The difficult thing is.. she really is witty, and intelligent, and under other circumstances, I'd both like and admire her. And like the more Fanatic Fundies, she believes she's acting in a Good Cause. One I can get behind as well, no-one knows better jut how much the Patriarchy oppresses women than transsexuals - and I mean the guys too. Some get distinctly uncomfortable at just how much unconscious privilege they acquire from transition.

Her methods though, the weapons used against transsexuals, are exactly those used by the Patriarchy to oppress women everywhere. She's not jut a useful tool of the Patriarchy, she's part of it, and doesn't even know it. In that respect, she's achieved her aim of abolishing the distinction between men and women.

21 comments:

RadarGrrl said...

When you cut off the penis and testicles, those neurons don't carry sensory information anymore, and that area of the brain just isn't getting all the stimulation that it's used to."

Shows what the author knows about actual SRS procedures. My 'bits' were not cut off. They were left neurally intact, yet reshaped and repositioned to work as my brain has always needed them to i.e. as the vagina it has become. And it works beautifully in all respects.

I have no phantom pain because, unlike the amputation of a limb, there has been nothing removed.

Chris said...

When you attach a certain power or status to something that you perceive a certain amount of exclusivity to (wealth, vagina), it unfortunately becomes in the best interests of the "haves" to keep their population as small as possible.

But...at least my rich friends take me to fancy restaurants on occasion.

sumptos devil s advocate said...

What is this male privilege thing that is constantly used to guilt-trip transsexuals?

Bad hair days said...

> What is this male privilege thing that is constantly used to guilt-trip transsexuals?

Two views
A Radical feminist:
http://radnichole.wordpress.com/2008/08/27/pet-peevishness-male-privilege-and-its-denial-by-ts-sistahs/

And a transwomans:
http://questioningtransphobia.wordpress.com/2008/07/17/transphobic-tropes-2-%e2%80%93-%e2%80%9cpatriarchal-privilege%e2%80%9d/

Sarah

Lisa Harney said...

I think you give Miss Andrea a bit too much credit.

In attempting to actually engage her in discussion, she dodges the point, shifts the goalposts, abandons logic for bald assertions, and in general doesn't seem to be aware of logic or how debate works.

Radnichole is trans, but I think she's playing into cis people's definitions and asserting that trans women experience life exactly as cis men. Of course pre-transition trans women experience male privilege, but to claim it's exactly like cis men's experiences denies that trans experiences pre-transition have any validity.

Zoe Brain said...

Radha's Post is quite accurate. Not completely, not for everyone, but far more true than not.

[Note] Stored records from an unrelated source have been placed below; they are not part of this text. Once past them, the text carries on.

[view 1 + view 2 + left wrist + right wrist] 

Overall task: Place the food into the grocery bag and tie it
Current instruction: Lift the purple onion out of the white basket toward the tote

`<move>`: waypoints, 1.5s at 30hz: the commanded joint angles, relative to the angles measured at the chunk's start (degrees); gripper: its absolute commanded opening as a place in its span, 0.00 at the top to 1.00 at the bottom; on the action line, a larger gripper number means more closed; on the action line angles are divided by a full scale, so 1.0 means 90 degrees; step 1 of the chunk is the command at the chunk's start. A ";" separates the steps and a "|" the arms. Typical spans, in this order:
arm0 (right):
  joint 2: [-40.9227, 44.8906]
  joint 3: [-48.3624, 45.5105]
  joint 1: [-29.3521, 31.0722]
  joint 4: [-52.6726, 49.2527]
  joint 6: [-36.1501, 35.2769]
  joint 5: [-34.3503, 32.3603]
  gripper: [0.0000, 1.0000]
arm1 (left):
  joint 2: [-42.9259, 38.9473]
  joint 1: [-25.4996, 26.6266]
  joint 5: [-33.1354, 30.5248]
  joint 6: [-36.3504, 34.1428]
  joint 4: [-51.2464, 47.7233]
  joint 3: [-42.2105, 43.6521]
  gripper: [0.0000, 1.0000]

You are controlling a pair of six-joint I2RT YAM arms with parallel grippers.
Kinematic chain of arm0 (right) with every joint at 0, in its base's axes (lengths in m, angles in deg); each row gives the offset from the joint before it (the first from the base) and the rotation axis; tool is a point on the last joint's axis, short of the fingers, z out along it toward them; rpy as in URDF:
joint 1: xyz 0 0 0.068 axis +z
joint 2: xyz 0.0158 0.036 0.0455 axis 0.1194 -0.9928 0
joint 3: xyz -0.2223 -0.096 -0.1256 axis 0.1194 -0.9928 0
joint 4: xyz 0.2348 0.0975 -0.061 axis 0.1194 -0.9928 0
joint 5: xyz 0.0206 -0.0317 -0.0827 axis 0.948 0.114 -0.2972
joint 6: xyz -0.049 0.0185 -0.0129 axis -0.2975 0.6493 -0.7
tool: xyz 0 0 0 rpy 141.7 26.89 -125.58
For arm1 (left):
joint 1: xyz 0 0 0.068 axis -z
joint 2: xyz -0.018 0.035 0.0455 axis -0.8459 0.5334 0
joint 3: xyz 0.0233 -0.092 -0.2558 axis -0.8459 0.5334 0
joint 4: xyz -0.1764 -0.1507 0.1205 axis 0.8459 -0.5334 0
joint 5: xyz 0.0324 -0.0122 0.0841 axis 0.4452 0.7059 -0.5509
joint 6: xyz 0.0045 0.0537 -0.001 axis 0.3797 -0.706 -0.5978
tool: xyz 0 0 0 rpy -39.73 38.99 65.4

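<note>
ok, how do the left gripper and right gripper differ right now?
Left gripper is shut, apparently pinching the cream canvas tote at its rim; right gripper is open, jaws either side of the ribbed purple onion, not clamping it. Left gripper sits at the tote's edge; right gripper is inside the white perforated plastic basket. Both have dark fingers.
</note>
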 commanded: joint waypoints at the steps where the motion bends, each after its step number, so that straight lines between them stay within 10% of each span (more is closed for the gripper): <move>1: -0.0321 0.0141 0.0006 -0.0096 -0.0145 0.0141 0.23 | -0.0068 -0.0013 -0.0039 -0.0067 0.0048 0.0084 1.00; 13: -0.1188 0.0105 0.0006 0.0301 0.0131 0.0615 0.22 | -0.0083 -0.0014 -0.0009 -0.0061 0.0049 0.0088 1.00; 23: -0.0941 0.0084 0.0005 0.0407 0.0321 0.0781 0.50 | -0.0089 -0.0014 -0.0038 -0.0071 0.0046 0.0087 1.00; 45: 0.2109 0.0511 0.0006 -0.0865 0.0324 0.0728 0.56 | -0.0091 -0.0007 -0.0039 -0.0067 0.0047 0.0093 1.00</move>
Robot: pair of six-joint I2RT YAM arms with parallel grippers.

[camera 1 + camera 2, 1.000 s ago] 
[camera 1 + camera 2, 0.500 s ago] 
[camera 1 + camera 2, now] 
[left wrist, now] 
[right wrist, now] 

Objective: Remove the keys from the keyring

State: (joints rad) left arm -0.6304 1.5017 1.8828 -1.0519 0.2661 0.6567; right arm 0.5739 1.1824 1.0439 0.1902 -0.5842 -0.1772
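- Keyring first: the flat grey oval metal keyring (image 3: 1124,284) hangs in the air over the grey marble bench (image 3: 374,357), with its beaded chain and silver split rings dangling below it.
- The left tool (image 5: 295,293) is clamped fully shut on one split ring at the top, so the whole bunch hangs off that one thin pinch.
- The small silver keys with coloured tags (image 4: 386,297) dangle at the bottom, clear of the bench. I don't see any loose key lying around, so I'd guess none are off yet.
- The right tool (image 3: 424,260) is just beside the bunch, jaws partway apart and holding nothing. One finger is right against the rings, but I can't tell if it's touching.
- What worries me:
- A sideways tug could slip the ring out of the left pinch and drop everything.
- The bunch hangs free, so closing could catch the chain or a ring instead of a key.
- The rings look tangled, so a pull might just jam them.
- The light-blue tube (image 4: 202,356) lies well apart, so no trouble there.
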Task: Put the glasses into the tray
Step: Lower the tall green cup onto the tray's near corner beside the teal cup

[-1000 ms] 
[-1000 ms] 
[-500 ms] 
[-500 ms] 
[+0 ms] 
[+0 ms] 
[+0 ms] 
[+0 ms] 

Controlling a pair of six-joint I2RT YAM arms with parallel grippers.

They never ogled or gazed at women, never heard or believed any of the off-color and demeaning jokes and anecdotes that were and are rife in all aspects of many male-gatherings. They would never, under the direst of provocations, do what John McCain did and call their wives, girlfriends, mothers, friends, or just a troublesome boss “cunt.”

No, I never did. Seriously, I observed that around me, and just went "Wha....?". I could never understand it, and just assumed that it was all a macho act. I still think a lot of it is, but I realise now how little I know about men. Can they really think like that? Are so many of them so stereotyped? I can't believe it's all real, and not the kind of puerile boy p*ssing contest I observed since I was 6.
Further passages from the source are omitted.